* **AIM OF THE TASK**:
Without the pictures, write the listing below out again, line for line.

* **DATA SHOWN**:

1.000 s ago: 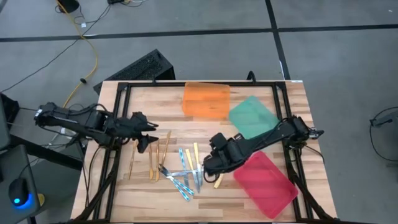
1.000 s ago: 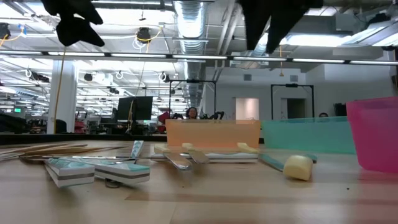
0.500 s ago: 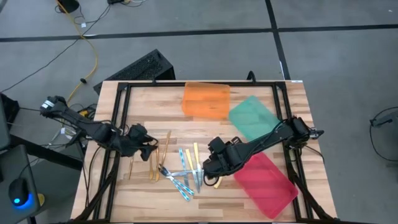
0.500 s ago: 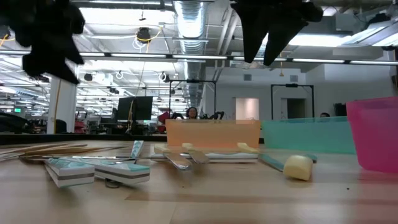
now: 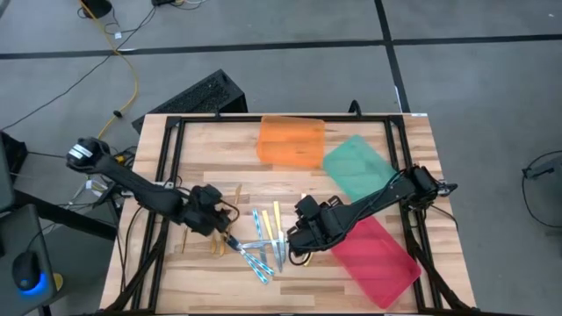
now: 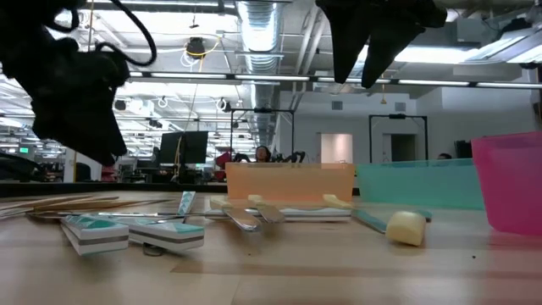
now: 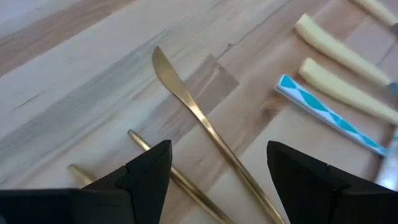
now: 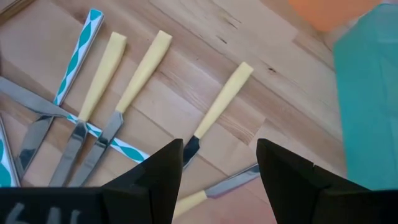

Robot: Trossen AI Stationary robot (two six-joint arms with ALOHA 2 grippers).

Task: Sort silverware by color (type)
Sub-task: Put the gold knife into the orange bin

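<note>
While the silverware [image 5: 256, 240] lies loose in a crossed heap on the near-centre of the table [image 5: 369, 290], no tray holds any of it. Nearest in the heap are the blue-handled pieces [image 5: 260, 262], with the yellow-handled pieces [image 8: 144, 70] just behind and partly across them, silver heads toward the near edge; the gold pieces [image 7: 199, 121] lie to the left of these, roughly parallel. The left gripper [image 5: 218, 222] hangs low over the gold pieces, its jaws wide apart and holding nothing, a gold knife [image 7: 186, 106] showing between its fingers [image 7: 146, 174] in the wrist view. The right gripper [image 5: 297, 239] hangs over the right side of the heap, jaws likewise wide and empty, with one yellow-handled knife [image 8: 214, 109] in the gap between its fingers [image 8: 158, 168]. Just right of that gripper, near the front-right corner, sits the red tray [image 5: 386, 263], with no silverware visible in it. Farther back stands the green tray [image 5: 356, 162], also bare, and beside it at the far edge the orange tray [image 5: 291, 140], bare as well.
</note>
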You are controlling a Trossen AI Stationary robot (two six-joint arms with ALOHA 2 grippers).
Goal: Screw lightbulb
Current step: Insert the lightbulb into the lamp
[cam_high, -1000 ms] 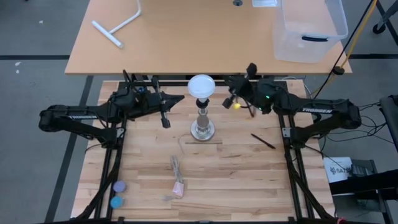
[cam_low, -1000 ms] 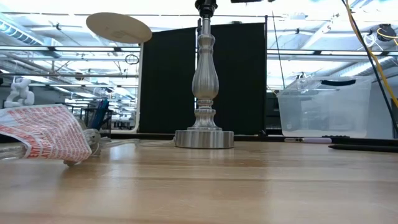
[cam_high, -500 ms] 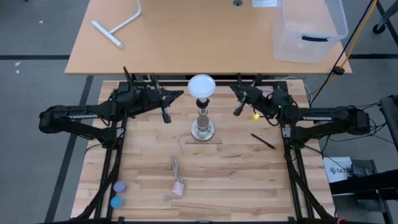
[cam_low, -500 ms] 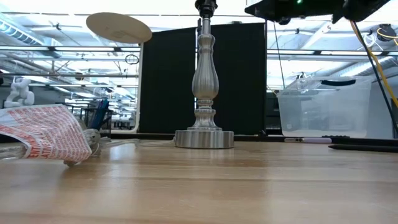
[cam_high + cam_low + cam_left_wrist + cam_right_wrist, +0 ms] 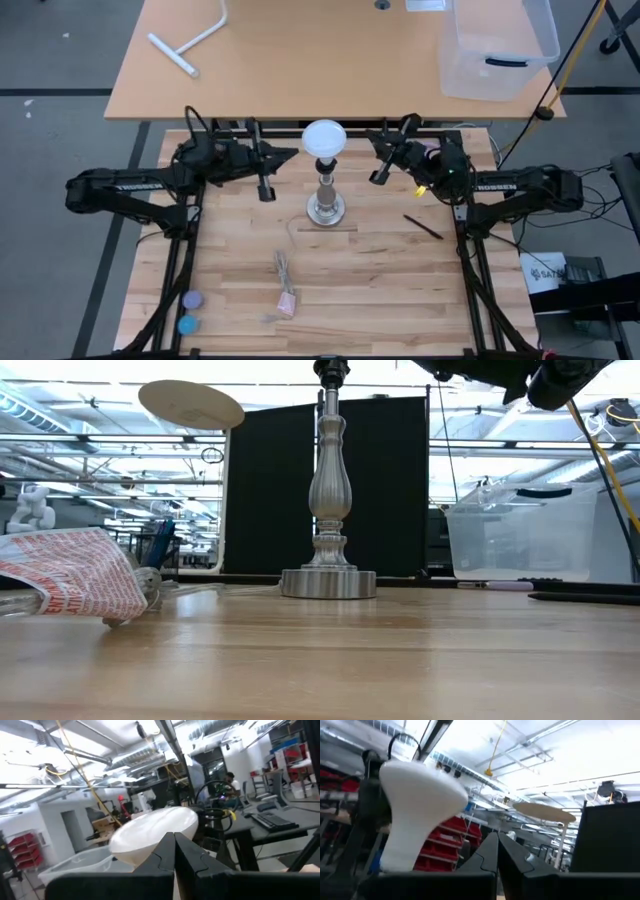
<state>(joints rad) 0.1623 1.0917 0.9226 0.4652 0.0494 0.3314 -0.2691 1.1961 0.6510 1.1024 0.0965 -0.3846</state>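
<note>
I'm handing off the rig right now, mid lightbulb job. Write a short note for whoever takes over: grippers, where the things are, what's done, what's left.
Left gripper: shut, empty, raised just left of the lightbulb.
Right gripper: shut, empty, raised just right of the bulb.
Lightbulb: sits on top of the metal lamp post, which stands upright mid-table on its round base; neither gripper touches it.
Done: bulb is up on the post. How far it is threaded in cannot be told from these views.
Left: check that it is seated; if loose, grip the globe and keep turning.
Also on the table: a red-printed wrapper, a dark pen, two small blue caps.
</note>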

* **EXERCISE RESULT**:
1.000 s ago: 
1.000 s ago: 
0.500 s ago: 
0.500 s ago: 
now: 
now: 
now: 
now: 

Robot: Trossen AI Stationary robot (two six-joint arms with ALOHA 2 grippers).

Task: Sort silverware by color (type)
Sub-task: Put the gold knife into the orange bin

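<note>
While the silverware [image 5: 256, 240] lies loose in a crossed heap on the near-centre of the table [image 5: 369, 290], no tray holds any of it. Nearest in the heap are the blue-handled pieces [image 5: 260, 262], with the yellow-handled pieces [image 8: 144, 70] just behind and partly across them, silver heads toward the near edge; the gold pieces [image 7: 199, 121] lie to the left of these, roughly parallel. The left gripper [image 5: 218, 222] hangs low over the gold pieces, its jaws wide apart and holding nothing, a gold knife [image 7: 186, 106] showing between its fingers [image 7: 146, 174] in the wrist view. The right gripper [image 5: 297, 239] hangs over the right side of the heap, jaws likewise wide and empty, with one yellow-handled knife [image 8: 214, 109] in the gap between its fingers [image 8: 158, 168]. Just right of that gripper, near the front-right corner, sits the red tray [image 5: 386, 263], with no silverware visible in it. Farther back stands the green tray [image 5: 356, 162], also bare, and beside it at the far edge the orange tray [image 5: 291, 140], bare as well.
</note>
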You are controlling a Trossen AI Stationary robot (two six-joint arms with ALOHA 2 grippers).
Goal: Screw lightbulb
Current step: Insert the lightbulb into the lamp
[cam_high, -1000 ms] 
[cam_low, -1000 ms] 
[cam_high, -500 ms] 
[cam_low, -500 ms] 
[cam_high + cam_low + cam_left_wrist + cam_right_wrist, +0 ms] 
<state>(joints rad) 0.1623 1.0917 0.9226 0.4652 0.0494 0.3314 -0.2691 1.1961 0.6510 1.1024 0.0965 -0.3846</state>
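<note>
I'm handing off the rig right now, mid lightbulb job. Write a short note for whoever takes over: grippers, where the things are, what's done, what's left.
Left gripper: shut, empty, raised just left of the lightbulb.
Right gripper: shut, empty, raised just right of the bulb.
Lightbulb: sits on top of the metal lamp post, which stands upright mid-table on its round base; neither gripper touches it.
Done: bulb is up on the post. How far it is threaded in cannot be told from these views.
Left: check that it is seated; if loose, grip the globe and keep turning.
Also on the table: a red-printed wrapper, a dark pen, two small blue caps.
</note>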

The output shown is complete.